%%

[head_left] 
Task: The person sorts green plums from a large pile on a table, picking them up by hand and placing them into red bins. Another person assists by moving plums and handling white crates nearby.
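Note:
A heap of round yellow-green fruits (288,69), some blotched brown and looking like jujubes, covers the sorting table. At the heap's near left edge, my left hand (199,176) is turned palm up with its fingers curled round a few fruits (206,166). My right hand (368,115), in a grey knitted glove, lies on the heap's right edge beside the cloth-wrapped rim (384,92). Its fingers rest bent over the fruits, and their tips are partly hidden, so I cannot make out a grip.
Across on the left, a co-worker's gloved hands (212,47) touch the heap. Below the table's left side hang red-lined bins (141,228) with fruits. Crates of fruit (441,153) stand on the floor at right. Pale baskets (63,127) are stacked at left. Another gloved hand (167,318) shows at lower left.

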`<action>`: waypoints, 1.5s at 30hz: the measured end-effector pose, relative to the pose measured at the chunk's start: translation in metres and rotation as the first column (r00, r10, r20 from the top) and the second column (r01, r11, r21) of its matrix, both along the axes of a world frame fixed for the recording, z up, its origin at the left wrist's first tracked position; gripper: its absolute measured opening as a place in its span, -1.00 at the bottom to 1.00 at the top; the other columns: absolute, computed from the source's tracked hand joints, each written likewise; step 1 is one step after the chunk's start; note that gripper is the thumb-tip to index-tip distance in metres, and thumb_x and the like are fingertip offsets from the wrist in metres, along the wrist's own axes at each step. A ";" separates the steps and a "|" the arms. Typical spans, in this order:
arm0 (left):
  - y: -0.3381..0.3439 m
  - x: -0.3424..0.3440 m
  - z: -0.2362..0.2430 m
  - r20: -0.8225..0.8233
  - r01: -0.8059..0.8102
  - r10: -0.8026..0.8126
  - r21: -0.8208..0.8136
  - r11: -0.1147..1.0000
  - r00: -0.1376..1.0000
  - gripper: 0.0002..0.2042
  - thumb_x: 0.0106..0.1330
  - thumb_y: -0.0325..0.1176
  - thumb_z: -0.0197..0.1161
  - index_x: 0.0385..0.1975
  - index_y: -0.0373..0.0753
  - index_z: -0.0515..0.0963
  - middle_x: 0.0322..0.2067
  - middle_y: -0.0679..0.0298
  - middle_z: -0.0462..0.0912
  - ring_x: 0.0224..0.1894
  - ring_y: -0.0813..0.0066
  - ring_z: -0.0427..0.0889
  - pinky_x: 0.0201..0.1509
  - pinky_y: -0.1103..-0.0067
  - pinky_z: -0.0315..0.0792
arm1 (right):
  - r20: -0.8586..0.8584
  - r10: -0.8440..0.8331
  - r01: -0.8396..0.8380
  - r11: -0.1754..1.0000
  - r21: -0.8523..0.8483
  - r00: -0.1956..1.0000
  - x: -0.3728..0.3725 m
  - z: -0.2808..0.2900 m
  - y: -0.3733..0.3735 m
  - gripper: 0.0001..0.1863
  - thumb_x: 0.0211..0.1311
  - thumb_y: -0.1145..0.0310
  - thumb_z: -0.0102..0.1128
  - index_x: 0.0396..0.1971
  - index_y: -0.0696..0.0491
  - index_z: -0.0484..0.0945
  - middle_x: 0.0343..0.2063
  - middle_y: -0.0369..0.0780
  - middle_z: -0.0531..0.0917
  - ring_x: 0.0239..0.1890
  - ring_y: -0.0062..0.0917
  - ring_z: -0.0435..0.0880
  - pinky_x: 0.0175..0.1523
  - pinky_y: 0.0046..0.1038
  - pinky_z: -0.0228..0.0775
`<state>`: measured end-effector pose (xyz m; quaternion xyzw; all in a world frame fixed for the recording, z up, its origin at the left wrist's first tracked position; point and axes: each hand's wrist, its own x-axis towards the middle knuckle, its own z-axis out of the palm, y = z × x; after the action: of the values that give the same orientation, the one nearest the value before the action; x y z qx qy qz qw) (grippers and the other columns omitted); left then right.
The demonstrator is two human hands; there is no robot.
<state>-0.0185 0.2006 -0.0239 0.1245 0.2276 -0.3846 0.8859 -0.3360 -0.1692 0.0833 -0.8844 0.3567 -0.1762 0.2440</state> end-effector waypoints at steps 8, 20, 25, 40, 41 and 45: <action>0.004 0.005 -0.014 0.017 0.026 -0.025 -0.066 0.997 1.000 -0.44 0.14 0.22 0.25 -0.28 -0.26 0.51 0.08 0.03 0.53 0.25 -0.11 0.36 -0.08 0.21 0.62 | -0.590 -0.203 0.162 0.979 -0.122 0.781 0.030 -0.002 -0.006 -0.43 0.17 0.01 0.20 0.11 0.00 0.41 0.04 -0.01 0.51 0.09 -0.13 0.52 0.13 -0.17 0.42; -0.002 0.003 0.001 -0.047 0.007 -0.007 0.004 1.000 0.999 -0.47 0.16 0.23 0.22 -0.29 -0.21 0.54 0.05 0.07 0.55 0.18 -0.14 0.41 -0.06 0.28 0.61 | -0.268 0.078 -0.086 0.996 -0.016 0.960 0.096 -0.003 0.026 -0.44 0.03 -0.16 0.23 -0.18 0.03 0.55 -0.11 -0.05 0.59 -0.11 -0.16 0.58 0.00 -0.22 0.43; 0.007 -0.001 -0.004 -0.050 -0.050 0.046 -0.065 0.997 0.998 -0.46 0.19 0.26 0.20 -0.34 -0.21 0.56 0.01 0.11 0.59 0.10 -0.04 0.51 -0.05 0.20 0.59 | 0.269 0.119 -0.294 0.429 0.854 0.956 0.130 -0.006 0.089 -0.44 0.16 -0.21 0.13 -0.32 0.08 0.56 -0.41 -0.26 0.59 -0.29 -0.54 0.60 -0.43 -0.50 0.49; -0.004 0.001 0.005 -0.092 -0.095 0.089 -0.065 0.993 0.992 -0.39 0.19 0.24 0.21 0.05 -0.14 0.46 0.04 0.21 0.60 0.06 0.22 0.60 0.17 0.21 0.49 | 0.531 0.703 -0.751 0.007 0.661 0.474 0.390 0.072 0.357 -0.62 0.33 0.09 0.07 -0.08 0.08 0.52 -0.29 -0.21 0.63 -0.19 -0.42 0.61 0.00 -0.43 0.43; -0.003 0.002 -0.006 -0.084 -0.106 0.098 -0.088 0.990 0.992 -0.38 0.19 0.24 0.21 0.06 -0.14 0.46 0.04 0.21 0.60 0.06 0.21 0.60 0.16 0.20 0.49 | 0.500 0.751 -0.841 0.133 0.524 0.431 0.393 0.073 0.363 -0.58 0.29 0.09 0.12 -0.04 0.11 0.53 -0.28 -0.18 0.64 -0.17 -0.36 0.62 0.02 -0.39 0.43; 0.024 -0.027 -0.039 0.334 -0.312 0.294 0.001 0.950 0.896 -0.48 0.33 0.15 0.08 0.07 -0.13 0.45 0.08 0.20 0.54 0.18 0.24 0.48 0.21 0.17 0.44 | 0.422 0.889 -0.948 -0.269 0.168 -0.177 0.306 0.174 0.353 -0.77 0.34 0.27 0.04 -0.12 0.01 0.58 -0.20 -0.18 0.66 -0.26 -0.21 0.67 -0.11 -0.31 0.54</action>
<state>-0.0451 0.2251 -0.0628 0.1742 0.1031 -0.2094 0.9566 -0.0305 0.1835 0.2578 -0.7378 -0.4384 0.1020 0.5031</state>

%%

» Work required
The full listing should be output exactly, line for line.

» Solution
[head_left] 
Task: The person sorts green plums from a large pile on a table, picking them up by hand and placing them into red bins. Another person assists by moving plums and handling white crates nearby.
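Note:
A heap of round yellow-green fruits (288,69), some blotched brown and looking like jujubes, covers the sorting table. At the heap's near left edge, my left hand (199,176) is turned palm up with its fingers curled round a few fruits (206,166). My right hand (368,115), in a grey knitted glove, lies on the heap's right edge beside the cloth-wrapped rim (384,92). Its fingers rest bent over the fruits, and their tips are partly hidden, so I cannot make out a grip.
Across on the left, a co-worker's gloved hands (212,47) touch the heap. Below the table's left side hang red-lined bins (141,228) with fruits. Crates of fruit (441,153) stand on the floor at right. Pale baskets (63,127) are stacked at left. Another gloved hand (167,318) shows at lower left.
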
`<action>`: waypoints, 1.5s at 30hz: the measured end-effector pose, relative to the pose measured at the chunk's start: translation in metres and rotation as the first column (r00, r10, r20 from the top) and the second column (r01, r11, r21) of its matrix, both along the axes of a world frame fixed for the recording, z up, its origin at the left wrist's first tracked position; gripper: its absolute measured opening as a place in its span, -1.00 at the bottom to 1.00 at the top; the other columns: absolute, computed from the source's tracked hand joints, each written likewise; step 1 is one step after the chunk's start; note that gripper is the thumb-tip to index-tip distance in metres, and thumb_x and the like are fingertip offsets from the wrist in metres, along the wrist's own axes at each step. A ";" separates the steps and a "|" the arms. Typical spans, in this order:
arm0 (left):
  - y: -0.3381..0.3439 m
  - x: -0.3424..0.3440 m
  - z: -0.2362..0.2430 m
  - r20: -0.8225..0.8233
  - r01: -0.8059..0.8102
  - r10: -0.8026..0.8126
  - r21: -0.8208..0.8136
  - r11: -0.1147..1.0000
  - r00: -0.1376..1.0000
  - gripper: 0.0002..0.2042
  - thumb_x: 0.0106..0.1330
  - thumb_y: -0.0325..0.1176
  - thumb_z: -0.0197..0.1161
  - index_x: 0.0385..0.1975
  - index_y: -0.0373..0.0753
  - index_z: -0.0515..0.0963
  - middle_x: 0.0322..0.2067
  - middle_y: -0.0679..0.0298
  - middle_z: -0.0462..0.0912
  - ring_x: 0.0224..0.1894
  - ring_y: -0.0813..0.0066
  - ring_z: -0.0427..0.0889
  - pinky_x: 0.0201..0.1509
  - pinky_y: -0.1103..-0.0067
  - pinky_z: -0.0315..0.0792
arm1 (right):
  - r20: -0.8586..0.8584
  - r10: -0.8440..0.8331
  - r01: -0.8396..0.8380
  - r11: -0.1754..1.0000
  - r21: -0.8523..0.8483
  - r00: -0.1956..1.0000
  - x: -0.3728..0.3725 m
  - z: -0.2808..0.2900 m
  - y: -0.3733..0.3735 m
  - gripper: 0.0001..0.1863
  - thumb_x: 0.0211..0.1311
  - thumb_y: -0.1145..0.0310
  - thumb_z: -0.0102..0.1128
  - index_x: 0.0396..0.1971
  - index_y: -0.0696..0.0491
  - index_z: -0.0484..0.0945
  - middle_x: 0.0343..0.2063
  - middle_y: -0.0369..0.0780
  - middle_z: -0.0531..0.0917
  - ring_x: 0.0239..0.1890
  - ring_y: -0.0062..0.0917
  - ring_z: -0.0435..0.0880
  - pinky_x: 0.0175..0.1523
  - pinky_y: 0.0046..0.1038
  - pinky_z: -0.0228..0.0775
`<state>`: measured end-effector pose (xyz m; quaternion xyzw; all in a world frame fixed for the recording, z up, its origin at the left wrist's first tracked position; point and axes: each hand's wrist, its own x-axis towards the middle knuckle, its own z-axis out of the palm, y = z × x; after the action: of the values that give the same orientation, the one nearest the value before the action; x y z qx qy qz qw) (grippers and the other columns omitted); left then right.
The demonstrator is two human hands; there is no robot.
<state>-0.0185 0.2006 -0.0239 0.1245 0.2276 -0.3846 0.8859 -0.3360 -0.1692 0.0833 -0.8844 0.3567 -0.1762 0.2440</state> end-effector waypoints at steps 8, 20, 25, 40, 41 and 45: <action>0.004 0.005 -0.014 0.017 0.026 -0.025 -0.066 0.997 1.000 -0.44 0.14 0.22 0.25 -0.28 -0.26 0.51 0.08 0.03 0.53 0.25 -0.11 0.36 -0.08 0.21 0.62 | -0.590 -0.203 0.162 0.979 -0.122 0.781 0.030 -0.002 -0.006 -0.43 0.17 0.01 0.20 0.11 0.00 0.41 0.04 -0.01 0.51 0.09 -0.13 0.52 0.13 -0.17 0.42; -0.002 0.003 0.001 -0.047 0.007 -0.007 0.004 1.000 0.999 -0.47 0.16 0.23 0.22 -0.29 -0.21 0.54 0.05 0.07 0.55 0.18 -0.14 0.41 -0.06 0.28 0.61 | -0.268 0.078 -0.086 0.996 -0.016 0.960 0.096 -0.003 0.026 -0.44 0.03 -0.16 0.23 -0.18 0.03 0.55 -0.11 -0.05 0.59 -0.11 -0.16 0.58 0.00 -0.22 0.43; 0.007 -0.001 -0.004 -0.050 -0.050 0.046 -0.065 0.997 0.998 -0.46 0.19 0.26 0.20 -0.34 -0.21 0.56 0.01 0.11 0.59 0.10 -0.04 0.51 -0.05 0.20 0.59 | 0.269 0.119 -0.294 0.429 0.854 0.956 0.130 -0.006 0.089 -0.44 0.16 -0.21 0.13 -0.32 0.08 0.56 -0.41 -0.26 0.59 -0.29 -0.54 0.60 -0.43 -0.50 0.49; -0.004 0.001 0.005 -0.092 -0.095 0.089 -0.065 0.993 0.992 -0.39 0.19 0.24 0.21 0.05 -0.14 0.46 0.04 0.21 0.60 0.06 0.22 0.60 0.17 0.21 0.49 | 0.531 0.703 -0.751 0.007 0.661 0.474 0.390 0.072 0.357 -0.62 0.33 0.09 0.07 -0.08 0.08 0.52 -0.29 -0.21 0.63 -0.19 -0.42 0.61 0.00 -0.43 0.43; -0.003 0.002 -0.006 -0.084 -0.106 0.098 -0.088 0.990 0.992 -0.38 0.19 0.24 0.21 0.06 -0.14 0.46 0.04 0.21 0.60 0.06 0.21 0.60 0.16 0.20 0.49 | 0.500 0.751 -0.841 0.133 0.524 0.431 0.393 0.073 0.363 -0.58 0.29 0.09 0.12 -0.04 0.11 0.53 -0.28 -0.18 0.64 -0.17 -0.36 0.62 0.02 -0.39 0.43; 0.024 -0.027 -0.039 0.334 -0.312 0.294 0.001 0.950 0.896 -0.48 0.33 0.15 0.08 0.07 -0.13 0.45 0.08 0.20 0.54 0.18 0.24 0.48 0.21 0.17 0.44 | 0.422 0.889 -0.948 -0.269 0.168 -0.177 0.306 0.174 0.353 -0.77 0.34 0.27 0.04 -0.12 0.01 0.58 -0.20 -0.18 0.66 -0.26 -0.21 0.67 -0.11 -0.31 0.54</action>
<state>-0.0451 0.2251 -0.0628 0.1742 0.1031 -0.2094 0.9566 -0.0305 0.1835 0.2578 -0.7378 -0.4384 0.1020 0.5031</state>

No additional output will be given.